Judge Desai says in Network Automation, “we provided no analysis to support this holding, and we relied on cases with meaningfully different facts.” For example, the Rescuecom case involved keyword ad selling, not buying, and Google had to display the trademark to make its sales.

Keyword metatags are also distinguishable: “incorporating metatags consisting of a competitor’s trademark into a website code is comparable to displaying or presenting a mark….Even if metatags do not involve an external display, they are functionally equivalent to “affixing” the competitor’s mark to the product—a defendant affixes the competitor’s mark to its website through its code to gain the benefits of the mark.” Ugh, seriously, nooooo…. Keyword metatags are the trees that fall in the forest that no one hears. They should be legally irrelevant. Still, Judge Desai gets back on track when she says: “keyword bidding does not require the defendant to display or affix a mark—internally or externally—in the advertising of its services.” She says if anyone displays the mark, it’s Google, not the advertiser. Thus, “ALG’s actions look nothing like the ordinary case [of trademark infringement]. Indeed, ALG never presented Lerner & Rowe’s marks to the consumer on the other end of the search engine—or to any consumer at all.”

Judge Desai closes out with some truth bombs:

  • “We should reconsider our holding in Network Automation en banc”
  • “Network Automation’s holding is unsupported by existing case law”
  • Noting how Network Automation’s bastardization of the standard Sleekcraft test basically turns on ad labeling: “Rather than continue relying on a nearly dispositive factor created exclusively for this context with little guidance, we should consider correcting our precedent.”
  • “given the predominance of the internet in our lives, this type of advertising has become commonplace.
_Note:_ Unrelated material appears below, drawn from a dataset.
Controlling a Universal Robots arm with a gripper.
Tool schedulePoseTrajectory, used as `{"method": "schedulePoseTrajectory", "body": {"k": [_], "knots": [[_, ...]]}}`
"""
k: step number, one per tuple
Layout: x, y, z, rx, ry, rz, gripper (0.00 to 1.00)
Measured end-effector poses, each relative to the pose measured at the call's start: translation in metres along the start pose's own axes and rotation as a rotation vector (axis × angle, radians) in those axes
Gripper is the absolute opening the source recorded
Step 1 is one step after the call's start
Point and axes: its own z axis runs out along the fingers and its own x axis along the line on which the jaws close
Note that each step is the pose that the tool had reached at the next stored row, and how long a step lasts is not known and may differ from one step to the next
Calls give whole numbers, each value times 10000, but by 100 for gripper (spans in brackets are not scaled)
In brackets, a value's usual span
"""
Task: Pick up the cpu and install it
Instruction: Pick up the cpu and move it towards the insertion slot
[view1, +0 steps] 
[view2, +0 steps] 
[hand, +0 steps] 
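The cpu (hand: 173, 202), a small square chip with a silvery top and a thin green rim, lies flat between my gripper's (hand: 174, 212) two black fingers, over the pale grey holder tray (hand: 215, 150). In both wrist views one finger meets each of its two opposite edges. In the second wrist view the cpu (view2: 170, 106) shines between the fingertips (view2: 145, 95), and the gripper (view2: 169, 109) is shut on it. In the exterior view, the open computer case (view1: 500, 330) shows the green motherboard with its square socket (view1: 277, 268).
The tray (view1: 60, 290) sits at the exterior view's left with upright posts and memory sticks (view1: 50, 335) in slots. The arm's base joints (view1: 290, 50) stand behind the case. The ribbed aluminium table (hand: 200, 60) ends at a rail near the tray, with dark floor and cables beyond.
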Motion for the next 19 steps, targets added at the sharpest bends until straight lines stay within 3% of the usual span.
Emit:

Scrolling through sponsored ads at the top of a results page is often the rule—not the exception—when using a search engine.”
  • “Consumers likely understand that, even when they search for a trademarked term, the sponsored results may not be associated with that trademark.”

🙏🙏🙏 to Judge Desai for speaking out.

Implications

Biden Appointees Bring Fresh Perspectives. The majority opinion was written by Judge de Alba and the concurrence was from Judge Desai. They share several key demographics: mid-40s, women of color, Biden appointees. What a breath of fresh air they bring compared to these venerable questions that have vexed the older generation of judges. I love to see it.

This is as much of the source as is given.